ACTIVITY: Pictures should not appear in the copy; the records themselves must be written out exactly.

----- RECORDS FOR THIS EXERCISE -----

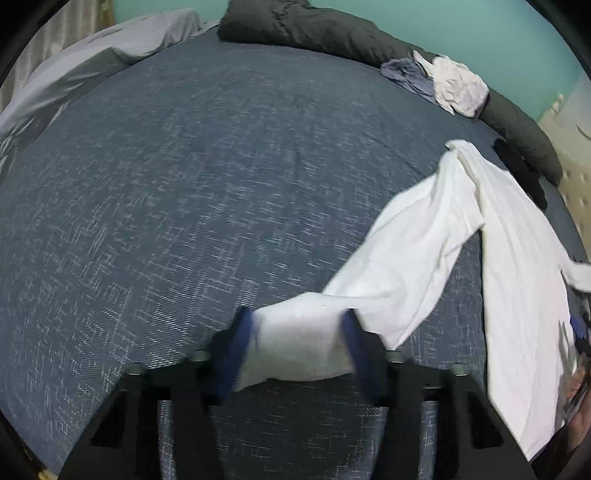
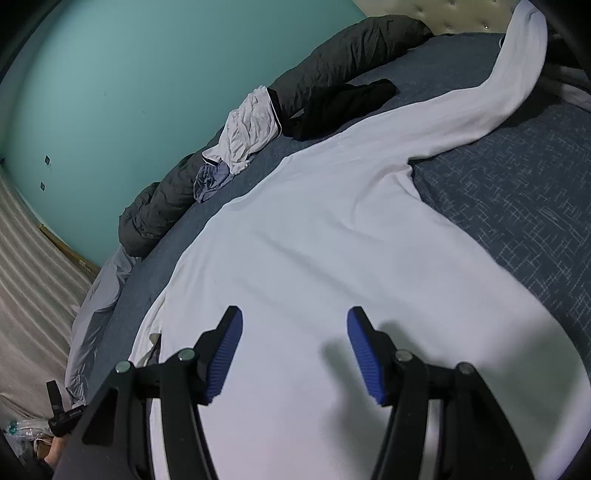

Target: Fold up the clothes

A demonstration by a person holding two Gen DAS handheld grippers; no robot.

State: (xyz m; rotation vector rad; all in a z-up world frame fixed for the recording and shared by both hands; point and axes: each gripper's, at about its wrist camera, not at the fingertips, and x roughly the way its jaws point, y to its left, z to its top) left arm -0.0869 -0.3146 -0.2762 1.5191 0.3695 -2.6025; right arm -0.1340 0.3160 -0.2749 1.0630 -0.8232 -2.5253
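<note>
Right wrist view shows a white long-sleeved shirt (image 2: 314, 229) spread flat on a bed, its body filling the space under and ahead of the right gripper (image 2: 294, 347), one sleeve running up toward the far corner by a tufted beige headboard (image 2: 454, 14). The right gripper hovers just above the shirt's body with its blue-padded jaws set wide apart and nothing between them, their shadow falling on the cloth. In the left wrist view the same shirt (image 1: 509, 258) lies at the right side of the bed, and a sleeve end stretches from it to the left gripper (image 1: 297, 332), where the white cloth sits between the blue pads; the jaws stand fairly wide, and motion blur keeps me from telling whether they pinch the sleeve or it merely lies across them. The bed is covered with a dark blue sheet (image 1: 221, 184) marked with a fine pale crosshatch. Along its far edge lies a rolled dark grey duvet (image 2: 332, 62), with a crumpled white garment (image 2: 251, 129), a small bluish garment (image 2: 210, 181) and a black garment (image 2: 340, 107) beside it. A pale grey sheet (image 1: 92, 59) bunches at one corner. The wall (image 2: 129, 74) behind is teal, with striped curtains (image 2: 33, 266) at the side. No writing is legible
</note>
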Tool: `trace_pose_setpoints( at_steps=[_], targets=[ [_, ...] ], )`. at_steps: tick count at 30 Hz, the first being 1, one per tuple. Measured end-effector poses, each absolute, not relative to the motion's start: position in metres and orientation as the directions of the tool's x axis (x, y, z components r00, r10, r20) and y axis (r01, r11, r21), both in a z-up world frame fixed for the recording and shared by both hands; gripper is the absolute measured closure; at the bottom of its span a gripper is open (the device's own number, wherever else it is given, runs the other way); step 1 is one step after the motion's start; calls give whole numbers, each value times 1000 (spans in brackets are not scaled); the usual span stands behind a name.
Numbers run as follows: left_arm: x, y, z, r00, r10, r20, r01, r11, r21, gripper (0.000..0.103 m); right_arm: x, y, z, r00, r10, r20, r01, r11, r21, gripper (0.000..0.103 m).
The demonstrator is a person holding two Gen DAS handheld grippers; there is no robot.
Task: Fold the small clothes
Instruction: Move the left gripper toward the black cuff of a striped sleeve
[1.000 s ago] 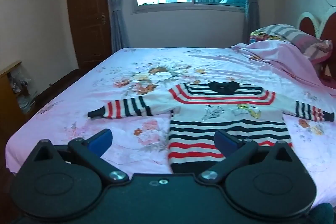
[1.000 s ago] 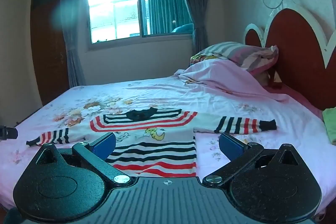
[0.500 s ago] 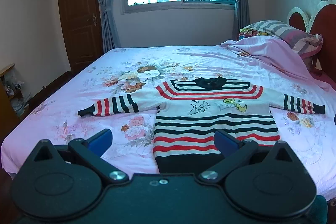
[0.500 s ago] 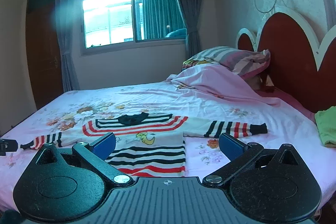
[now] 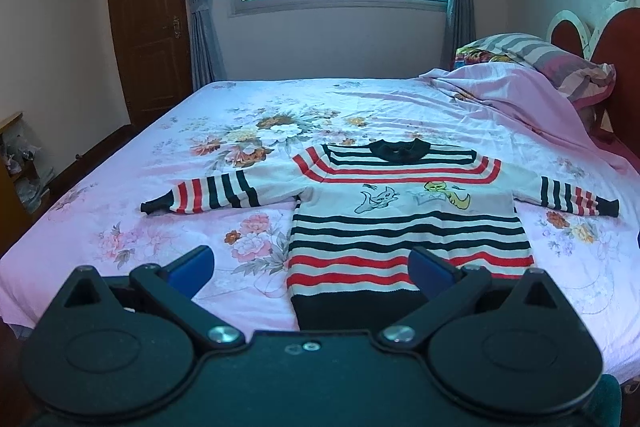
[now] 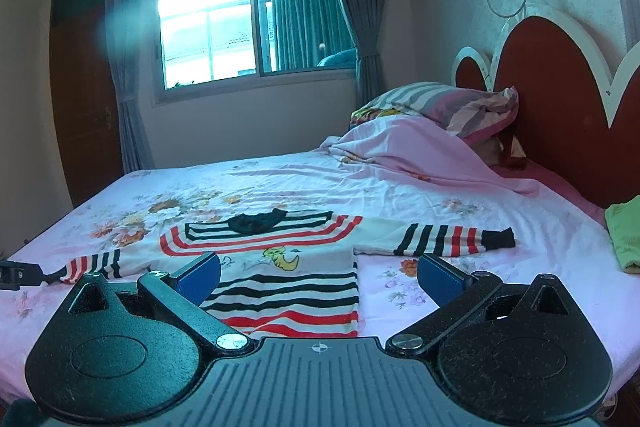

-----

RESPONSE TO THE EXERCISE:
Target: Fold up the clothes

A demonstration by a person holding two Gen DAS handheld grippers; no robot.

State: (xyz m; rotation vector rad; all in a z-up world frame fixed for the recording and shared by both hands; point and axes: each gripper's, at about its wrist camera, not at the fingertips, and x roughly the way its jaws point, y to its left, z to its top) left arm -0.0869 -0.3146 -0.2762 1.5191 0.3695 -2.6025; right arm -0.1340 0.3160 -0.2749 1.0630 -0.8232 -2.5253
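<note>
Right wrist view shows a white long-sleeved shirt (image 2: 314, 229) spread flat on a bed, its body filling the space under and ahead of the right gripper (image 2: 294, 347), one sleeve running up toward the far corner by a tufted beige headboard (image 2: 454, 14). The right gripper hovers just above the shirt's body with its blue-padded jaws set wide apart and nothing between them, their shadow falling on the cloth. In the left wrist view the same shirt (image 1: 509, 258) lies at the right side of the bed, and a sleeve end stretches from it to the left gripper (image 1: 297, 332), where the white cloth sits between the blue pads; the jaws stand fairly wide, and motion blur keeps me from telling whether they pinch the sleeve or it merely lies across them. The bed is covered with a dark blue sheet (image 1: 221, 184) marked with a fine pale crosshatch. Along its far edge lies a rolled dark grey duvet (image 2: 332, 62), with a crumpled white garment (image 2: 251, 129), a small bluish garment (image 2: 210, 181) and a black garment (image 2: 340, 107) beside it. A pale grey sheet (image 1: 92, 59) bunches at one corner. The wall (image 2: 129, 74) behind is teal, with striped curtains (image 2: 33, 266) at the side. No writing is legible
</note>
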Tool: `trace_pose_setpoints( at_steps=[_], targets=[ [_, ...] ], )`. at_steps: tick count at 30 Hz, the first being 1, one per tuple. Measured end-effector poses, each absolute, not relative to the motion's start: position in metres and orientation as the directions of the tool's x axis (x, y, z components r00, r10, r20) and y axis (r01, r11, r21), both in a z-up world frame fixed for the recording and shared by both hands; gripper is the absolute measured closure; at the bottom of its span a gripper is open (the device's own number, wherever else it is given, runs the other way); step 1 is one step after the motion's start; calls give whole numbers, each value times 1000 (spans in brackets are not scaled); the usual span stands behind a name.
Numbers run as follows: left_arm: x, y, z, r00, r10, r20, r01, r11, r21, gripper (0.000..0.103 m); right_arm: x, y, z, r00, r10, r20, r01, r11, r21, gripper (0.000..0.103 m).
The demonstrator is a person holding two Gen DAS handheld grippers; there is no robot.
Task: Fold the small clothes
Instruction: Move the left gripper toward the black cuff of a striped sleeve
[1.000 s ago] 
[1.000 s ago] 
[0.500 s ago] 
[0.500 s ago] 
[now] 
[now] 

What has been written completes the answer.